[Dataset items]
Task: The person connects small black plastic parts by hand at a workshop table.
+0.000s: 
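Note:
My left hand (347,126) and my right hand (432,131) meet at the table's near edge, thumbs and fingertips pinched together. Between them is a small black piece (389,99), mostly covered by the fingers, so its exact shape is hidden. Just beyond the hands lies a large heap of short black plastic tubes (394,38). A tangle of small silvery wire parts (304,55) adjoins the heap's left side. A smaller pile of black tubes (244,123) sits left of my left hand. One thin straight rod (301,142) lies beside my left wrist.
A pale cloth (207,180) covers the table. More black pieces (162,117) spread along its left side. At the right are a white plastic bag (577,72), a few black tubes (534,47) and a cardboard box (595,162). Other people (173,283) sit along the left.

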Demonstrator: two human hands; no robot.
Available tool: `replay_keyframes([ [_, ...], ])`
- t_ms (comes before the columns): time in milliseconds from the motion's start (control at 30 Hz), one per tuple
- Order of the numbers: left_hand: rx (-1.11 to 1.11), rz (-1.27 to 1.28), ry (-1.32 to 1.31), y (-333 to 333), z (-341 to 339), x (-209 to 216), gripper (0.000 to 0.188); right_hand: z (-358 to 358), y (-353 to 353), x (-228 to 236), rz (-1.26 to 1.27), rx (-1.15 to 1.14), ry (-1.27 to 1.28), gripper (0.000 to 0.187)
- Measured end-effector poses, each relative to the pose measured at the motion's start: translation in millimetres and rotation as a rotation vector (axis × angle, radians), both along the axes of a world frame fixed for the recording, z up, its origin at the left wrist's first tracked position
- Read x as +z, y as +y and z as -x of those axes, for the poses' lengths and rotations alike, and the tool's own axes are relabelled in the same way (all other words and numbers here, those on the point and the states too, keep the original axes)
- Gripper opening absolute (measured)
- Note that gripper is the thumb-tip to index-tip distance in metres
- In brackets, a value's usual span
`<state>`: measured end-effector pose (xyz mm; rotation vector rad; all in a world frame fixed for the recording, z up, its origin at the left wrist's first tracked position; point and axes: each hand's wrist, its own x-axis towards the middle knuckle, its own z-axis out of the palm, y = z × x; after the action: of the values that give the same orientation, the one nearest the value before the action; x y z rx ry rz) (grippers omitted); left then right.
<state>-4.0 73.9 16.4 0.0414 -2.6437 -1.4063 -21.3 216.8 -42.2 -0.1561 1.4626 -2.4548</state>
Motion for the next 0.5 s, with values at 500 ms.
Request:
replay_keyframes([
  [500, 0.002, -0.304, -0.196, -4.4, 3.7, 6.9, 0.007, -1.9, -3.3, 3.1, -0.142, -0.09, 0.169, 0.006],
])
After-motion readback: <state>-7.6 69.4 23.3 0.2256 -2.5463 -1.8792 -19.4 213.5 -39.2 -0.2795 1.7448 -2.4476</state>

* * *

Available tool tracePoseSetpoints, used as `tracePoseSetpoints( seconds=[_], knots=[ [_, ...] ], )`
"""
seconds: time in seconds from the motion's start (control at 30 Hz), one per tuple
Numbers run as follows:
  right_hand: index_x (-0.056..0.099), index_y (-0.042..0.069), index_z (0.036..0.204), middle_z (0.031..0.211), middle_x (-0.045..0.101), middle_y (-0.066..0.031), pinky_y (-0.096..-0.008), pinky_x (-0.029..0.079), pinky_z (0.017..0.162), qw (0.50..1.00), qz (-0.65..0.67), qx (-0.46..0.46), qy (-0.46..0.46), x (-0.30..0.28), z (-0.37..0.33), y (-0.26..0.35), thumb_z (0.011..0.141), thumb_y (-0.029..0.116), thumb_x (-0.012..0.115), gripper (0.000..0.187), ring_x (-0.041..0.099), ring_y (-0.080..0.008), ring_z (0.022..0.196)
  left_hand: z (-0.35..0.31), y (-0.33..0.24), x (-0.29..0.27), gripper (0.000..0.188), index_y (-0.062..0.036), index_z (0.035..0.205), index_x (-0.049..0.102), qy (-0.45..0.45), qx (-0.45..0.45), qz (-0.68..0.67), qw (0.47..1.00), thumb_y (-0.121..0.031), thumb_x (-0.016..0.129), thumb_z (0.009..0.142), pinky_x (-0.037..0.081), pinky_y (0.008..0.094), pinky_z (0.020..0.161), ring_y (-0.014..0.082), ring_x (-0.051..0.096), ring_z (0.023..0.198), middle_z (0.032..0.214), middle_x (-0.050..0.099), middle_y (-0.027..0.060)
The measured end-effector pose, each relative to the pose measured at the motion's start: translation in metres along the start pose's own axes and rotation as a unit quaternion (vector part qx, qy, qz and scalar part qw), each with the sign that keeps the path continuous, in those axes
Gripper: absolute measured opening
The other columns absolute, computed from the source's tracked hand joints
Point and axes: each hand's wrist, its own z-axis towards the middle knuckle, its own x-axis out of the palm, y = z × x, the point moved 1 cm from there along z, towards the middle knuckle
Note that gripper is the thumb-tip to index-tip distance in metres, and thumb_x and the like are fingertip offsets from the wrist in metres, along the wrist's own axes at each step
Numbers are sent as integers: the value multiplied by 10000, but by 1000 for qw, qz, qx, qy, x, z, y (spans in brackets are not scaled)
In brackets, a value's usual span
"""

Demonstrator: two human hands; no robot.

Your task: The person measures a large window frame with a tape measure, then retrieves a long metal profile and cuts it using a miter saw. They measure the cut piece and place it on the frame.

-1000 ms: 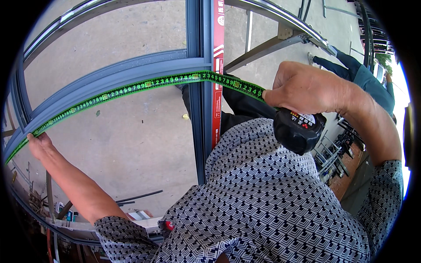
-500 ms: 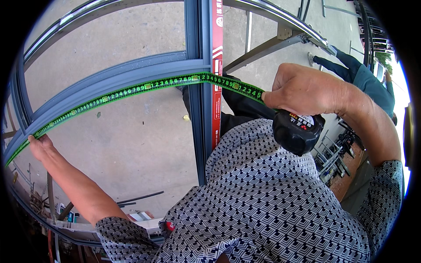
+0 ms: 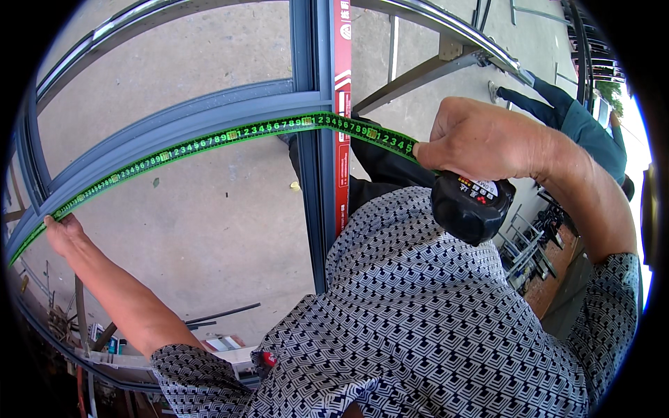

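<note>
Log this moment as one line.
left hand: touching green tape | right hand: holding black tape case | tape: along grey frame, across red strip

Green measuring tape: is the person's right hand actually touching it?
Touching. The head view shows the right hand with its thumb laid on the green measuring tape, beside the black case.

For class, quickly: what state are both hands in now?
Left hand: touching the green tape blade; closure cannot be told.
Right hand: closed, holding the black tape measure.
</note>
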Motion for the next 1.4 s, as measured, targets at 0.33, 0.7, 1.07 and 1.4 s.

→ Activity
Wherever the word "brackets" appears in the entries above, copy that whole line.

→ Solution to this exercise
- In brackets, a value's usual span
Numbers are sent as integers: the value multiplied by 10000, but by 1000 for qw, qz, qx, qy, x, z, y (spans in brackets are not scaled)
In brackets, a value's usual span

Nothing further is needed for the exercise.